After making and enjoying the wonderful Argentine humita three times, I decided I'd like to create a beef stew version. So, I did an Internet search for Argentine beef stews and came up with three ingredients to add to the humita - beef, Malbec wine, and dried apricots. The results were great.
I decided to name the dish Carbonada CaryJor. A carbonada is a beef stew with vegetables. CaryJor honors my Buenos Aires friends, Caroline & Jorge, who made my trip to Buenos Aires an extraordinary set of unforgettable experiences.
As is the case with all such stews, it's best to make it a day in advance so that it will be much more flavorful. This recipe will produce four servings.
If you want to make a spicier version, you can add a bit of chili pepper powder - or you can give your guests the option of adding it in to their serving.
For the beef, I chose to use imported Argentine tritip beef ("colita de cuadril" in Spanish) from my local Fresh Market supermarket, which has an Argentine beef section. However, that option can be a bit expensive because you have to buy a large cut of meat. I cut the leftover part into a number of steaks and froze them.
As I mentioned in my posting about humita, this recipe requires a bit of preparation, but the cooking is fairly straightforward.

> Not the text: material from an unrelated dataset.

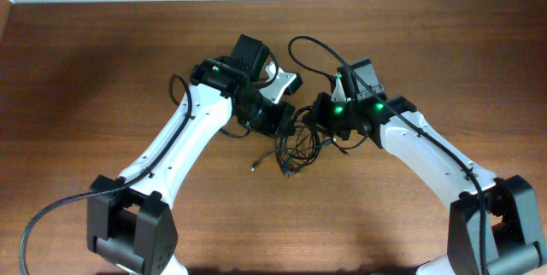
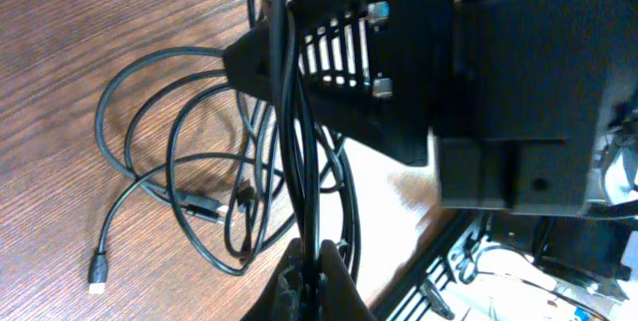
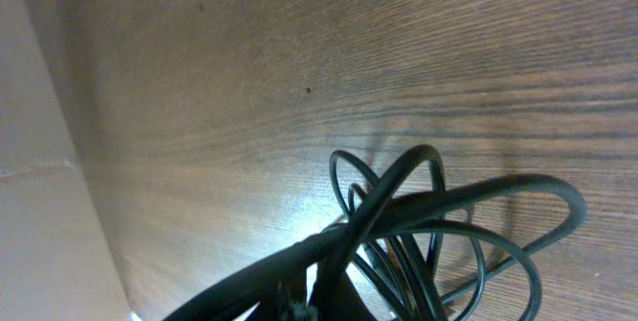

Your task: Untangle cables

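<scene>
The cables (image 1: 295, 149) lie tangled on the worktop (image 1: 85, 70). Left pincer (image 2: 311, 276) is clamped on several strands; right pincer (image 1: 318, 130) looks shut on one. Limp, light cords: I'd take the free plug (image 2: 97, 279) at seven o'clock.

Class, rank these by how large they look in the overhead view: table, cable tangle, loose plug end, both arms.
1. table
2. left arm and right arm, too alike to separate
3. cable tangle
4. plug end
</scene>
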### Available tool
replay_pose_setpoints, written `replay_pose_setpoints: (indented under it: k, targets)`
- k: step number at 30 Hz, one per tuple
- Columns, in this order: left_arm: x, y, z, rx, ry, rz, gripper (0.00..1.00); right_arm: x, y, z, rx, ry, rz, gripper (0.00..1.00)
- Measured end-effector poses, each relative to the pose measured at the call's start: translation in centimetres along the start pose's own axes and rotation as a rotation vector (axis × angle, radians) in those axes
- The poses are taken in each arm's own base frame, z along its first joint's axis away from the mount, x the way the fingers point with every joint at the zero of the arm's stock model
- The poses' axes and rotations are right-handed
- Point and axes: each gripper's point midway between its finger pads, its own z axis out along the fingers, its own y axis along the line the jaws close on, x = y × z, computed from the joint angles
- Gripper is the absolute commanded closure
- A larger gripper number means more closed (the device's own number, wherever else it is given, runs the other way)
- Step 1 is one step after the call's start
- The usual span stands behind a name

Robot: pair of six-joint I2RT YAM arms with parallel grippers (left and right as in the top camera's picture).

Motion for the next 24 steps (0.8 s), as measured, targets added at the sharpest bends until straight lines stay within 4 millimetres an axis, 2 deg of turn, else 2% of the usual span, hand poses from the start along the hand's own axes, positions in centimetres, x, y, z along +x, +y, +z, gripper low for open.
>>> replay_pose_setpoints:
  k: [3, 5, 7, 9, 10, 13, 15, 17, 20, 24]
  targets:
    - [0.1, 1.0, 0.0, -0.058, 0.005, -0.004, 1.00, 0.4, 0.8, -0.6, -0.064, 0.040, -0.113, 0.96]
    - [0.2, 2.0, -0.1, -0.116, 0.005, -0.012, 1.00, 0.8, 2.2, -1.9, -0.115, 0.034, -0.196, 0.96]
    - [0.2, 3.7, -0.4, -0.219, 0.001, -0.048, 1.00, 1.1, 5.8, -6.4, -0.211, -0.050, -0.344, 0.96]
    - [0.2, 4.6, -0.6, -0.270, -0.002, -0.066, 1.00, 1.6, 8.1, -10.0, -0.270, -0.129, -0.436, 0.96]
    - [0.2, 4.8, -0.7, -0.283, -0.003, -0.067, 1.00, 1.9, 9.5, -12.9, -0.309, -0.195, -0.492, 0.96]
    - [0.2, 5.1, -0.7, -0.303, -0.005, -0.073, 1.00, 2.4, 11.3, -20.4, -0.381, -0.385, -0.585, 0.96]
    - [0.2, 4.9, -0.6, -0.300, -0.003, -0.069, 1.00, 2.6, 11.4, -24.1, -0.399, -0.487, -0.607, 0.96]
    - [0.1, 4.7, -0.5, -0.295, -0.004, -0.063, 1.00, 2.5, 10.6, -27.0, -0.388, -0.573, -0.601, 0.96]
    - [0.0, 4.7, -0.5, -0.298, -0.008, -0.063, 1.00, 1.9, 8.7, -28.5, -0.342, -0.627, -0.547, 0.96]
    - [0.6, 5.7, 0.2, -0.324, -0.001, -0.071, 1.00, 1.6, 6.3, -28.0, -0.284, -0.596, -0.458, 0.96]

These are the types of recipes I only make when I'm having guests, and I want to offer them something unique.
Ingredients
- 1 tbsp
olive oil
- 3/4 large onion-
finely chopped
-3/4 lb of
beef chunks (I used a tritip cut – “colita de cuadril” in Spanish, because that
was the most suitable imported Argentine beef I could find.)
- 1 piece of
spring onion – finely chopped
- 1/2 sweet
pepper – chopped
- 4 dried
apricots – pitted & chopped
- one 15 oz.
can sweet corn. (The original humita recipe calls for grated corn on the cob.)
- 1/2 lb.
grated butternut squash (I used the food processor to grate)
- 1/2 diced
roma tomato
- 1 tbsp
garlic (I used the refrigerated minced garlic)
- 3/4 tsp
paprika (you can add more or less depending on your taste buds)
- 1/2 tsp
cumin
- the corn
juice from the can
- ½ cup
Malbec
- salt and
pepper
1. Heat the
olive oil in a large pan.
2. Cook the
beef until browned – 3 min (or less) per side.
3. Add the
chopped white onion, spring onion, sweet pepper, garlic, and apricots
3. While the
onions and pepper are cooking, add a good pinch of salt and continue to mix
until it is cooked.
3. Add the roma tomato, cumin & paprika. You can start by adding less spice,
and once the humita is cooking, taste and add more.
4. When well
mixed, add the corn and mix well. Add the corn water and wine, and continue to
stir so the corn does not stick to the bottom of the pan.
5. Boil the
stew for 3 minutes continuously stirring. If the humita is
becoming too dry at any time, add water as needed. (The mixture is
cooked for 10 minutes if corn on the cob is used.)
6. When the
mixture has cooked for 3 minutes, add the grated butternut squash and mix well.
7. Continue
to stir, reduce the heat and cook for a further 20 minutes.